**WHAT THIS TASK INVOLVES:** How many lines of the listing contain the string "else"? Only the number is wanted.

**THE INPUT:**

┄┄┄┄┄┄

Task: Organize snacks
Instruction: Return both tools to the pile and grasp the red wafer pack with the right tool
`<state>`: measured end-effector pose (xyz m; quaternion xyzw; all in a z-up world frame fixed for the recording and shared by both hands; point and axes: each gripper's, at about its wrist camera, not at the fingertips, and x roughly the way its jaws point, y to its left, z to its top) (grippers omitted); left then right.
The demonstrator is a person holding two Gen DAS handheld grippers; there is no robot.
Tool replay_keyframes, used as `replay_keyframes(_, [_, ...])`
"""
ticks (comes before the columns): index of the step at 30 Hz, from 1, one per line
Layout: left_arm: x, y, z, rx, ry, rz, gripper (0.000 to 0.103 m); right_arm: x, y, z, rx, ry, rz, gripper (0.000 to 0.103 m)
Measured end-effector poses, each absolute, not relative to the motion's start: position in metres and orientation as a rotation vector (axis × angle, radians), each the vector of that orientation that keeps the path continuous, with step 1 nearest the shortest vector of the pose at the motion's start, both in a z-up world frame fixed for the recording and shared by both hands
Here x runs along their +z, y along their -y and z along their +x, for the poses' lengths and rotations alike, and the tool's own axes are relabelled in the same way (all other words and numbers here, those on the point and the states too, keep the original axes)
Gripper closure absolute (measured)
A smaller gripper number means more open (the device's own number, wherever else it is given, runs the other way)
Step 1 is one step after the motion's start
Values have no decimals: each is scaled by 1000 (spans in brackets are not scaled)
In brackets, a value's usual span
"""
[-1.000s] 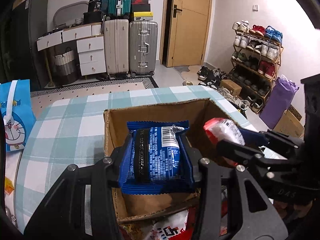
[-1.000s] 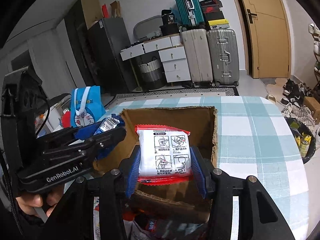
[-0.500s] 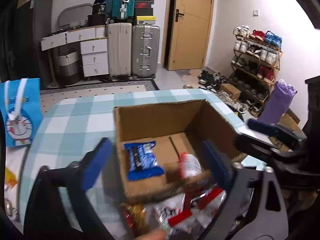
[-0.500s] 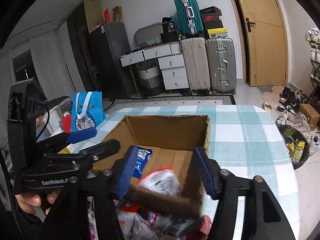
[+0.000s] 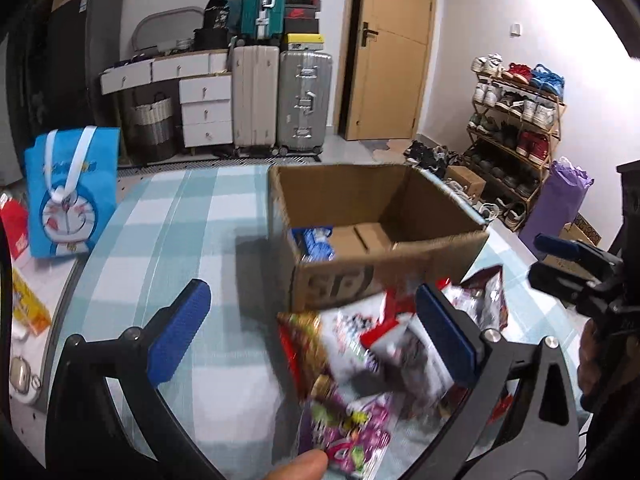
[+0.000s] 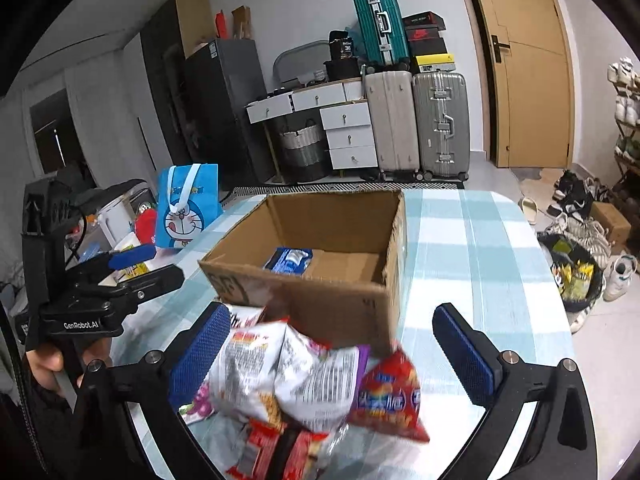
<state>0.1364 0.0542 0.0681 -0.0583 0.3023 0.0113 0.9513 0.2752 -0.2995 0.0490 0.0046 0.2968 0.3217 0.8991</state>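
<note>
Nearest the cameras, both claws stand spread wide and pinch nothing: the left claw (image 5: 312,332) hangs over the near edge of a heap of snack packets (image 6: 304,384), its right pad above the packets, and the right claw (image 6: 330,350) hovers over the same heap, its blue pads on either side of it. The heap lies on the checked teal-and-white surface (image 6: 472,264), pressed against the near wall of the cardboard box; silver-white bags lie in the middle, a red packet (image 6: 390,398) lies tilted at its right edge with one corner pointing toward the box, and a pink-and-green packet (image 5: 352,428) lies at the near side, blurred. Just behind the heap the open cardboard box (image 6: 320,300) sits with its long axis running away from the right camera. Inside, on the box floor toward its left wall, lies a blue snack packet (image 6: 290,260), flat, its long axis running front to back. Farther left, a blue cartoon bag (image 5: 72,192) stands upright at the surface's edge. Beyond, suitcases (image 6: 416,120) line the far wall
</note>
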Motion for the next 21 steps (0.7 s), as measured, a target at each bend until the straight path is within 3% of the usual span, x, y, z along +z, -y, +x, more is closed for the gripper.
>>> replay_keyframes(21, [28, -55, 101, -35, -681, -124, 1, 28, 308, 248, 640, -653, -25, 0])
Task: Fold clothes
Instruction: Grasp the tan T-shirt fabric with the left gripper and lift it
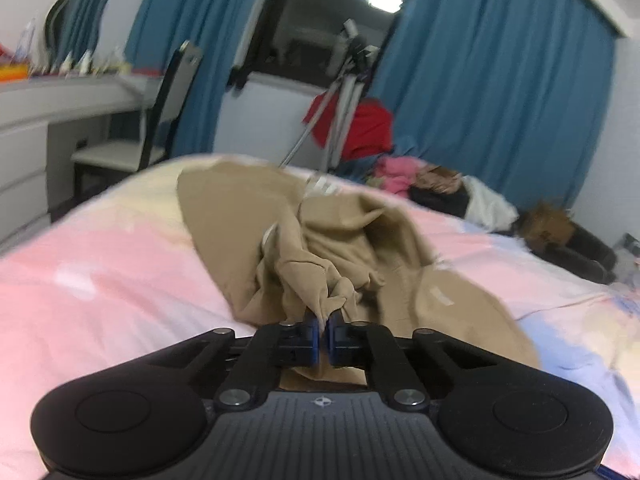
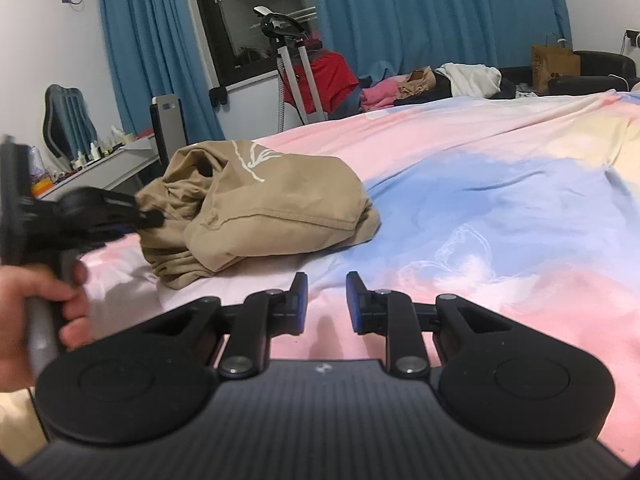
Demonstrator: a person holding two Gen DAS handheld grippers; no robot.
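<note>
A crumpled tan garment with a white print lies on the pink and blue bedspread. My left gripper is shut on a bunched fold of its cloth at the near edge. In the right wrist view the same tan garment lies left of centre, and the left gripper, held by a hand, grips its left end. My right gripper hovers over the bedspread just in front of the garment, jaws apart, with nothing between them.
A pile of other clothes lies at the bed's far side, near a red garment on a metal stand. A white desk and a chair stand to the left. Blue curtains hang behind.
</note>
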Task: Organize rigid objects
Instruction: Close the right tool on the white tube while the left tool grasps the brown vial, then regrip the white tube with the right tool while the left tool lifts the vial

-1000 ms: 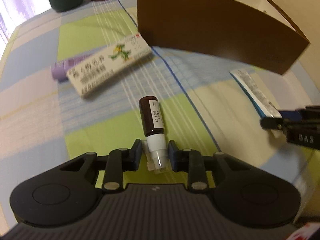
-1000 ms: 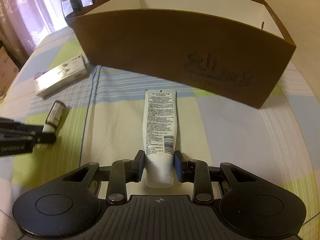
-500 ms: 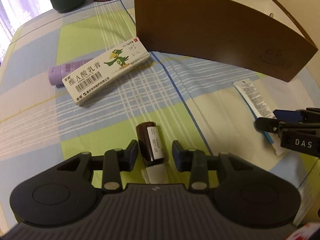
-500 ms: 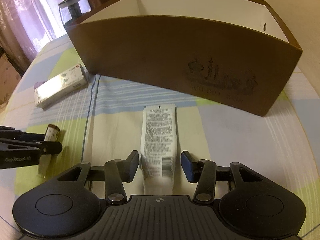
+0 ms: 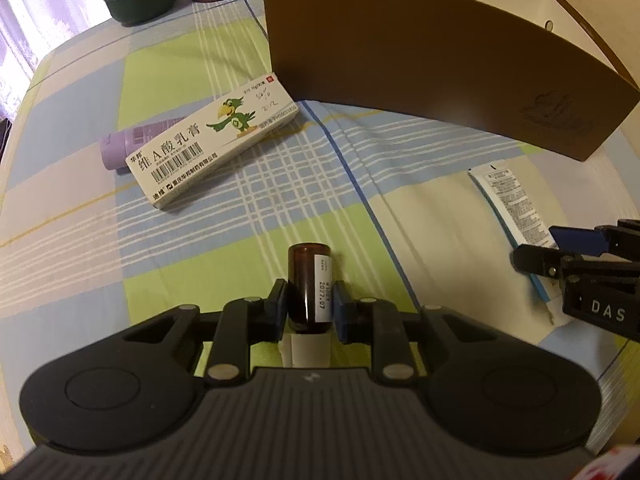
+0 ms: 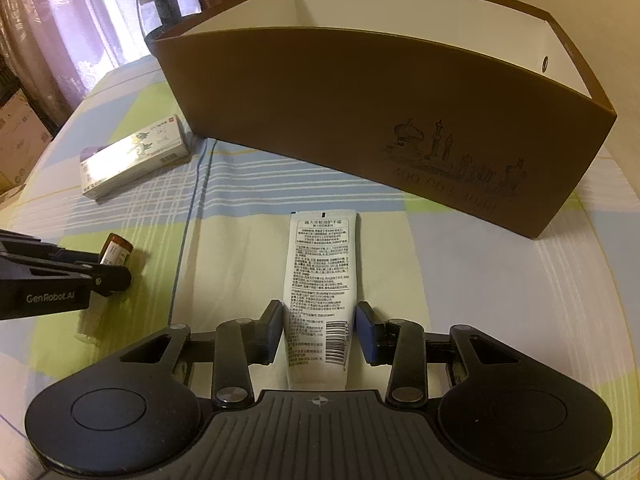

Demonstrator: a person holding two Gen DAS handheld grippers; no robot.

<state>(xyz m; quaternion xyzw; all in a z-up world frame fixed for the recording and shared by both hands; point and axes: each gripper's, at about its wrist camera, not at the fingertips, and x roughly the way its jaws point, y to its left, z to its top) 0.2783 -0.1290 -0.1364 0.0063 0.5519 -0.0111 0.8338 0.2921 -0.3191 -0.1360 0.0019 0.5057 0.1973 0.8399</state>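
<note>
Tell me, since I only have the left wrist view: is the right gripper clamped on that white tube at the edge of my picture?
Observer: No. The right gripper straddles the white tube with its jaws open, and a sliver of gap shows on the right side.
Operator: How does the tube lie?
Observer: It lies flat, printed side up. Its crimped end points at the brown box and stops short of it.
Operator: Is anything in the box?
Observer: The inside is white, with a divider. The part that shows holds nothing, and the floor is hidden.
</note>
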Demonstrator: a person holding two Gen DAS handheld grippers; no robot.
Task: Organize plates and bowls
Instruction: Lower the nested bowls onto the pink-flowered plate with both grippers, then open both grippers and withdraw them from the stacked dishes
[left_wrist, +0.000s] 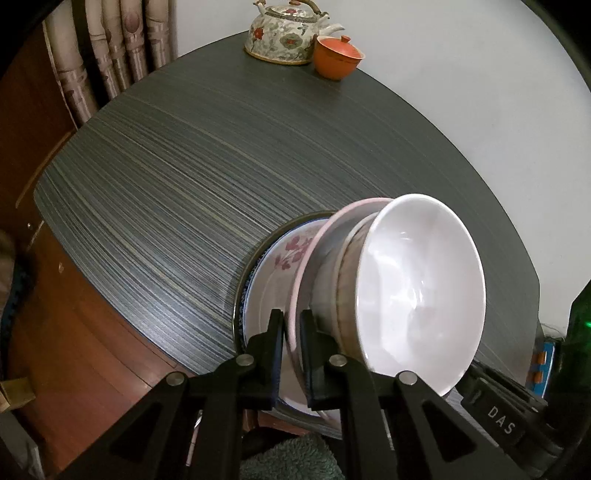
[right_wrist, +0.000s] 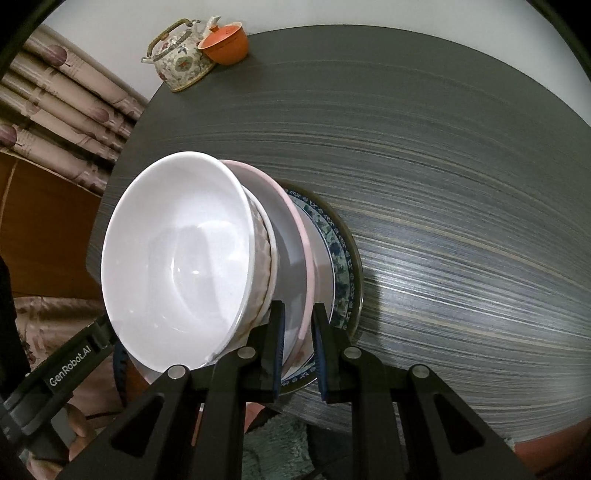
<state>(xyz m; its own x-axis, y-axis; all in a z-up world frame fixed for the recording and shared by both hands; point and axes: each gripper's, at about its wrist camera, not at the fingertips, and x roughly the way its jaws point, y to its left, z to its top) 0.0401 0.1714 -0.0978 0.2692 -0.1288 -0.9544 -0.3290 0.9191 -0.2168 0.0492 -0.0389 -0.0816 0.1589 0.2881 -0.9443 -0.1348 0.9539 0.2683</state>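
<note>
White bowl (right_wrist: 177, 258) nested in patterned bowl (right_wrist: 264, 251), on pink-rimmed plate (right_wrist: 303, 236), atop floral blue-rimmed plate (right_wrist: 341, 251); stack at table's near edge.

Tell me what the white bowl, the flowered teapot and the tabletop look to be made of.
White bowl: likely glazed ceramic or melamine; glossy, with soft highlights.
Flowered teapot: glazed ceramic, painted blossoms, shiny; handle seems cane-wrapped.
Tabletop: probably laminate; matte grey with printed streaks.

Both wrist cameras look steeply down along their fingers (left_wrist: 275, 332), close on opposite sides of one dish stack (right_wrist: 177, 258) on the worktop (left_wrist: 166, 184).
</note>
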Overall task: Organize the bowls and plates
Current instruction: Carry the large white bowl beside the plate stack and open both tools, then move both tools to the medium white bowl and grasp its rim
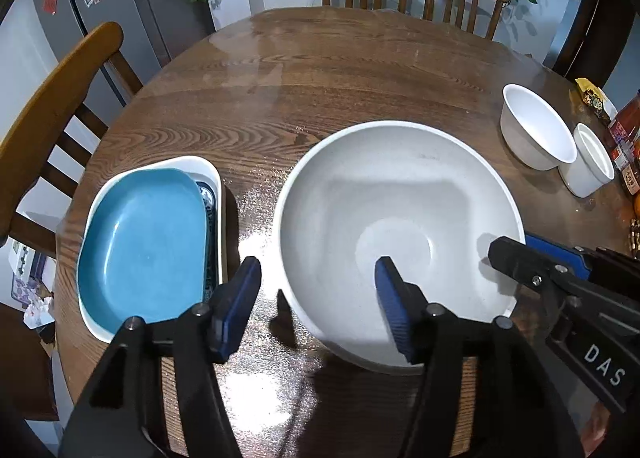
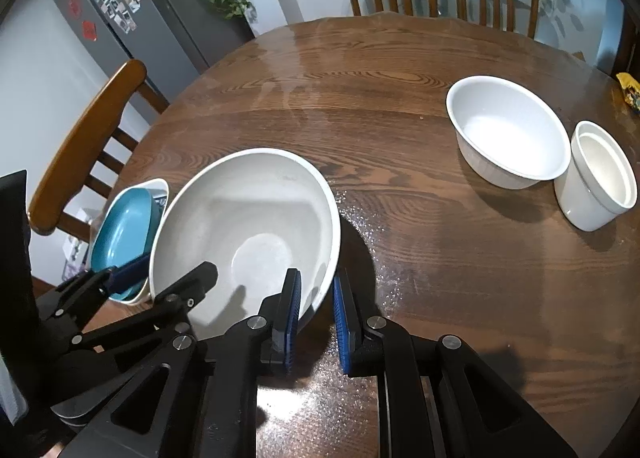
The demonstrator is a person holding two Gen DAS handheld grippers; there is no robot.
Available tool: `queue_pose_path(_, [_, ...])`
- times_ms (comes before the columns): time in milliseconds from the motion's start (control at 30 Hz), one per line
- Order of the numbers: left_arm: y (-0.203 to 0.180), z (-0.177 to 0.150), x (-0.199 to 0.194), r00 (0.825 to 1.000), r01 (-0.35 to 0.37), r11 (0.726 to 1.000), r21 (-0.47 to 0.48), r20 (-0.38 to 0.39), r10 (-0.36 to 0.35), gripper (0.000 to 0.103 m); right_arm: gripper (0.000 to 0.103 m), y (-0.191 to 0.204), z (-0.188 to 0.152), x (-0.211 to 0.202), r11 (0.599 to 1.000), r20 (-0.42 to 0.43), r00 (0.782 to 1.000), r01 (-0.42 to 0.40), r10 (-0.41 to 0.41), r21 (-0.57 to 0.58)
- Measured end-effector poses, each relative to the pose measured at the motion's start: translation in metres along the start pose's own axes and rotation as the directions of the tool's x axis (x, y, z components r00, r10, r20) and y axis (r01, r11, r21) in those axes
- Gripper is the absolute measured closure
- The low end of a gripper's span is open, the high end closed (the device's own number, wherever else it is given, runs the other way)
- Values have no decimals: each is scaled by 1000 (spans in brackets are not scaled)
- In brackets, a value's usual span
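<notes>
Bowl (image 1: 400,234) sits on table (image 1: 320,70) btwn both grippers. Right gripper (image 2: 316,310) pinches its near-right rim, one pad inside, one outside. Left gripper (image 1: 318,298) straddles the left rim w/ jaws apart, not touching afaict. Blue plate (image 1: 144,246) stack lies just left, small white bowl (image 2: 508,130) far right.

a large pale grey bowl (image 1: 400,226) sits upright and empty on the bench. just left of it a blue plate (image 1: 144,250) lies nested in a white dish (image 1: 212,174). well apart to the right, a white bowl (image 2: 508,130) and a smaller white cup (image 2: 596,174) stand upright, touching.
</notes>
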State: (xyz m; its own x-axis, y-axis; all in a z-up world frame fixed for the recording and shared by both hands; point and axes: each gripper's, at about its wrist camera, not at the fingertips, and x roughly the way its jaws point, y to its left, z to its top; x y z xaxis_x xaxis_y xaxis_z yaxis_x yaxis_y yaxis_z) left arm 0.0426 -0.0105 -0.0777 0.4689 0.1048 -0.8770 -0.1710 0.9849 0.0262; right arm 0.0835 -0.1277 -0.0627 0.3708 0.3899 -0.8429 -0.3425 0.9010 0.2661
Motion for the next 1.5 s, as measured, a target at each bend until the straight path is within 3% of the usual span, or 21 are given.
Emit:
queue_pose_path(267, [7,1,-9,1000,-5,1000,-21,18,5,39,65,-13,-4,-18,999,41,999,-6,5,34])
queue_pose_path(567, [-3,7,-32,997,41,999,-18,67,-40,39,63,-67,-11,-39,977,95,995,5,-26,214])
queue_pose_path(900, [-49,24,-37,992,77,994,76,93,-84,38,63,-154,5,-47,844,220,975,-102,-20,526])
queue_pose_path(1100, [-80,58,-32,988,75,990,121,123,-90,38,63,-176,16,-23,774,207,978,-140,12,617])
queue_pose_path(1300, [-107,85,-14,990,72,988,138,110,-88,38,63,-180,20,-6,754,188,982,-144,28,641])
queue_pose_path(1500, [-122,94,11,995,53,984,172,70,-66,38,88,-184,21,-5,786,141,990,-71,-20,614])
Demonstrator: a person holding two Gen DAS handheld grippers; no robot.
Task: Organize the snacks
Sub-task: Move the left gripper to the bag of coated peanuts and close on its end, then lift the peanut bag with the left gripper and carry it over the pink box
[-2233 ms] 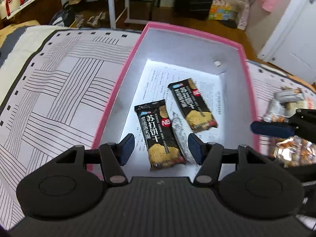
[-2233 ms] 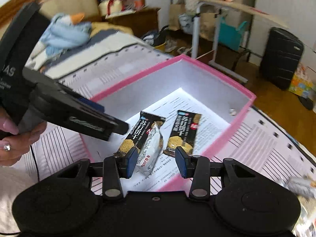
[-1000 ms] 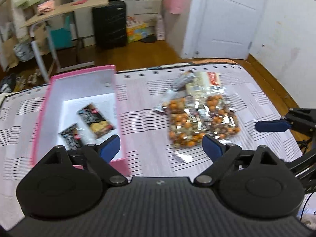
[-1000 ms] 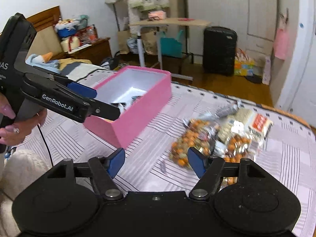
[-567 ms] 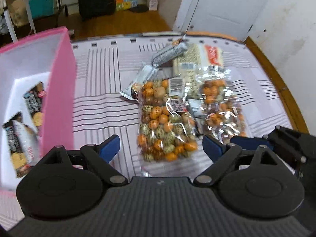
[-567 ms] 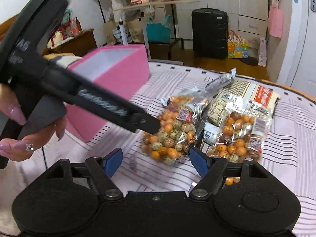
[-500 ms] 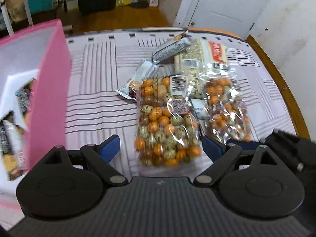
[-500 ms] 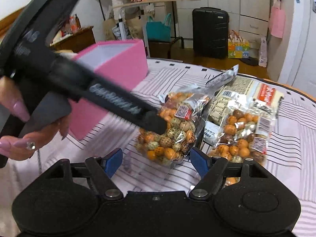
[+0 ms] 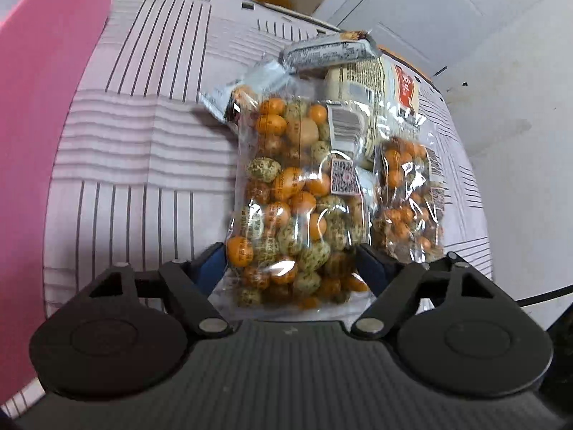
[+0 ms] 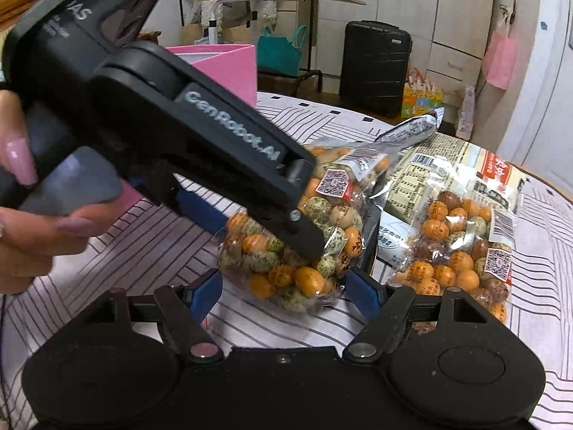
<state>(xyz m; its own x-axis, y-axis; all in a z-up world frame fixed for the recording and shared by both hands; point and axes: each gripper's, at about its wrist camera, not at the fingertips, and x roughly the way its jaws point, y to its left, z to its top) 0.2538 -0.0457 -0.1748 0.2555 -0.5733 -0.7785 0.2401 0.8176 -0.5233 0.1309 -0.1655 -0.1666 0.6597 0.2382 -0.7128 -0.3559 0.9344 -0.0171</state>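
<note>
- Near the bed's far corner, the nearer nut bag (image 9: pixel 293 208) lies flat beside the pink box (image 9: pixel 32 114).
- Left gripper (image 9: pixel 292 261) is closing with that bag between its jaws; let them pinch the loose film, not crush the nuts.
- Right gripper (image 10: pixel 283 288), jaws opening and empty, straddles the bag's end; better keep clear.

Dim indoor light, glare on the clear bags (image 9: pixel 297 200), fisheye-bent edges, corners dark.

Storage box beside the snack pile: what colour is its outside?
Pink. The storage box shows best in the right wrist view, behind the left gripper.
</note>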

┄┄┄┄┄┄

**SOLUTION:** 2